Task statement:
If a line below includes the string "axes", copy it.

Source material:
┌────────
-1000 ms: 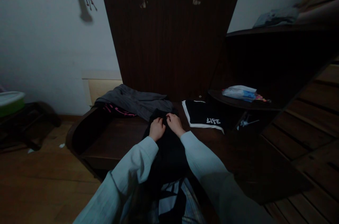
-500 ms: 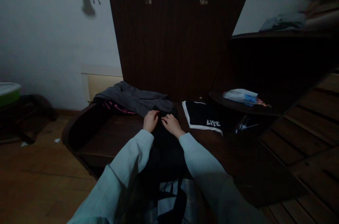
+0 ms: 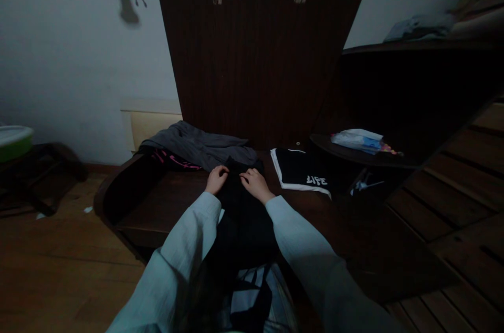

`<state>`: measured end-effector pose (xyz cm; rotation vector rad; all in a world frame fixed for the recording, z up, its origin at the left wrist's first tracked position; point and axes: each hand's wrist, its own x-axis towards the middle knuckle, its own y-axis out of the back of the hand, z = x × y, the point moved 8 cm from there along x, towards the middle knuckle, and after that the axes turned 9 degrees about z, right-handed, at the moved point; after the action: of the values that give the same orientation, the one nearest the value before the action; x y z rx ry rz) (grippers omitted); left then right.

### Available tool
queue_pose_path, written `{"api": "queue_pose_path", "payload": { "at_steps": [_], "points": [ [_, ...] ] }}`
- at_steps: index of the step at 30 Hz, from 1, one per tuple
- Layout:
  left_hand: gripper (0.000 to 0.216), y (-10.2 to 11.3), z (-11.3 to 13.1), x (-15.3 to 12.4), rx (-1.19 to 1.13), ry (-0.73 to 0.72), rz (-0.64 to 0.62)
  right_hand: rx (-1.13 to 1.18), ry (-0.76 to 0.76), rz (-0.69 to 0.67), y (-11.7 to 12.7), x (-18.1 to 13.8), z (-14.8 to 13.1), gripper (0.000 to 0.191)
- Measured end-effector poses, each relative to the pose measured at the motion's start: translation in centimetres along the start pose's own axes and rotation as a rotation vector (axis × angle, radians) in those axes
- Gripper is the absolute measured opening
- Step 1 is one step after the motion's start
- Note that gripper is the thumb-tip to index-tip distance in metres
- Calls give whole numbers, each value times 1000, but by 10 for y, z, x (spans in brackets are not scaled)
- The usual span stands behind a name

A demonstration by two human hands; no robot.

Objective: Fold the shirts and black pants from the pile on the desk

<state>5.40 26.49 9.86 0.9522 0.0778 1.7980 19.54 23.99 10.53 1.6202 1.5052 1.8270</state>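
A dark piece of clothing (image 3: pixel 246 230) lies lengthwise on the wooden bench in front of me, its far end bunched near the back panel. At its left edge, my left hand (image 3: pixel 216 179) has its fingers curled together on the black cloth. My right hand (image 3: pixel 254 185) is bent over the right side of the same garment, thumb and fingers closed on the fabric. Just right of it rests a folded black shirt (image 3: pixel 299 167) with white edges and white lettering. Beyond my left hand a grey garment (image 3: pixel 197 144) is heaped over the bench's back corner.
The dark wooden bench (image 3: pixel 153 212) has a curved left arm. To the right, a low shelf (image 3: pixel 338 150) holds a plastic packet (image 3: pixel 358 139). A green tub (image 3: pixel 16 143) sits on a stool at far left. A tall dark panel (image 3: pixel 260 60) stands behind.
My left hand has shifted a little left, widening the gap between the hands. My right hand stays in nearly the same place on the garment. The view has tilted slightly.
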Motion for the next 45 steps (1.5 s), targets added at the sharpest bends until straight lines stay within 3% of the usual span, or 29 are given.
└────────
Task result:
`<state>`: measured end-effector pose (xyz cm; rotation vector rad; all in a world frame fixed for the recording, z up, its origin at the left wrist's first tracked position; point and axes: each hand's wrist, its own x-axis towards the middle knuckle, its own y-axis out of the back of the hand, z = x × y, the point moved 8 cm from there along x, towards the middle knuckle, and after that the axes turned 9 degrees about z, right-handed, at the moved point; after the action: of the values that give the same orientation, the one nearest the value before the action; x y z rx ry rz) (grippers omitted); left then right.
- Measured end-effector poses, each relative to the pose measured at the motion's start: translation in centimetres along the start pose's own axes and rotation as a rotation vector (axis × angle, radians) in those axes

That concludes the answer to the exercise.